Whatever the nature of the relationship, the fact is that it is helping BPCL make rapid strides. After the Wahoo success in Brazil, Anadarko approached BPCL to ask if it would like to join in a wildcat search for gas off the Mozambique coast. This direct invitation was a major boost for the plans of the BPCL-Videocon combine because it obviated the need for going through a tender process. Obviously, Sinha’s plans to build long-term relationships had begun to work.
The US company wanted to offload a part of risk in the block where it owned 40 percent. Both BPCL and Videocon took 10 percent each. “Our experts said the formation in Mozambique seemed remarkably similar to India’s KG basin and looked prospective,’’ says Sinha. The investment was not very big but the area was strategically important and BPCL went in.
Success was quick. Early this year, Anadarko announced a big gas find in offshore Mozambique. With only two wells drilled, there are no estimates of the recoverable reserves. Data from the two wells drilled suggest 4-5 trillion cubic feet (tcf) of gas. If other areas are equally prolific, it can be as large as RIL’s D6 off Eastern India where 14 tcf of gas has been found.
The stock market has rewarded BPCL for its two successes. Bhaskar Chakraborty, an analyst with IIFL Capital, says the oil exploration story is now a part of BPCL’s appeal to investors, even though it is still early days. “The two discoveries are a good beginning and once the oil and gas start flowing, it will make a substantial difference to the company’s valuation,’’ he says.
The call to join Anadarko in Mozambique was an act of faith, according to Kalro. But it was an important turning point for Bharat Petroleum. It took the pre-dominantly oil company into the gas business. BPCL is currently building up a case with its partners in Mozambique (Mitsui, Anadarko, Cove energy etc.) to take charge of gas marketing. The plan is to liquefy it and ship it to India as LNG. The Indian company has been hungry for gas for a long time and is part owner of Petronet LNG. It has seen large numbers of its customers switch over from petrol, diesel and naphtha to gas. Its future as a leading energy player in India will not be secure unless it has a presence in the gas business. It is a future that the incoming chairman R.K. Singh will have to secure.
With a confidence that arises from the two discoveries, the company is not thinking small any longer. “Our ambition on the gas is clear,’’ says Rajkumar. “We want to be India’s second largest gas company after RIL.” The opportunity is immense. Globally, 24 percent of energy consumption is through gas; in India, it is 9 percent. The share of gas in the energy mix is expected to rise to 23 percent in the next two decades. BPCL is preparing for this explosion in demand that gas from India alone cannot meet. It is already looking for other sources abroad. In fact, BPRL is right now evaluating shale gas prospects in Australia. An acquisition there will give it not only the gas but also the right technology to prepare for the day when India’s opens its own shale basins.

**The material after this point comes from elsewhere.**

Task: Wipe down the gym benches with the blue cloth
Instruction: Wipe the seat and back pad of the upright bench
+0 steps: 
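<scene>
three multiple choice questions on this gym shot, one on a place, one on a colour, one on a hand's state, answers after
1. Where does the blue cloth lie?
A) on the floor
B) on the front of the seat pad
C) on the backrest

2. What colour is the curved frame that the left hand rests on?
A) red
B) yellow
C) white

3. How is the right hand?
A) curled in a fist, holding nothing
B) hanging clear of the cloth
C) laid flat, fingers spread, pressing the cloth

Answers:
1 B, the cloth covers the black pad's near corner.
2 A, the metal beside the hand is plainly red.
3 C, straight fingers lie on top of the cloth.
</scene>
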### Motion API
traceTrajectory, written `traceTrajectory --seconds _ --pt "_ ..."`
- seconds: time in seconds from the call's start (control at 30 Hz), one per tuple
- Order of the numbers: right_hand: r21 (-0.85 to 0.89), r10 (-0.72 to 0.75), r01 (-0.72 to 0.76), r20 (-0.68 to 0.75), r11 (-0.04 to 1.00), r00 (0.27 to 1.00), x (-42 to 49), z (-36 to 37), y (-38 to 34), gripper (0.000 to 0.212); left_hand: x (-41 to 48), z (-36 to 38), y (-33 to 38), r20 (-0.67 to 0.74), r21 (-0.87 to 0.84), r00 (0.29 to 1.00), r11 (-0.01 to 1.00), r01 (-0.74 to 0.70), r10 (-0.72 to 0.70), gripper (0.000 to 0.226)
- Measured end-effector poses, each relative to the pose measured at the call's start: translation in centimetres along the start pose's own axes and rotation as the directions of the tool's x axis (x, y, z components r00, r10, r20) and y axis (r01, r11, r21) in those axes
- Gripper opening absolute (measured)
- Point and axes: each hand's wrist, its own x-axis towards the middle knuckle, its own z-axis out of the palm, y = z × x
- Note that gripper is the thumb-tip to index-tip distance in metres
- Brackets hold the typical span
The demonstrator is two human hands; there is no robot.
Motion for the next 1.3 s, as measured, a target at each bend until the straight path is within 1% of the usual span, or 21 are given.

R.K. Singh and Rajkumar were in Japan in early August to negotiate with Mitsui for the Mozambique gas. They are aware that the ground realities in India are tough. LNG is a much costlier option compared especially after the government-set price for RIL gas, at $4.2 per unit, has become the new benchmark. Competition from GAIL, Shell and others who have built up a huge presence over the years, will be stiff. Yet with Indian cities making plans to move to CNG, the market is just opening up. With BPCL’s marketing acumen, access to gas and lucky streak, the future may just start looking different.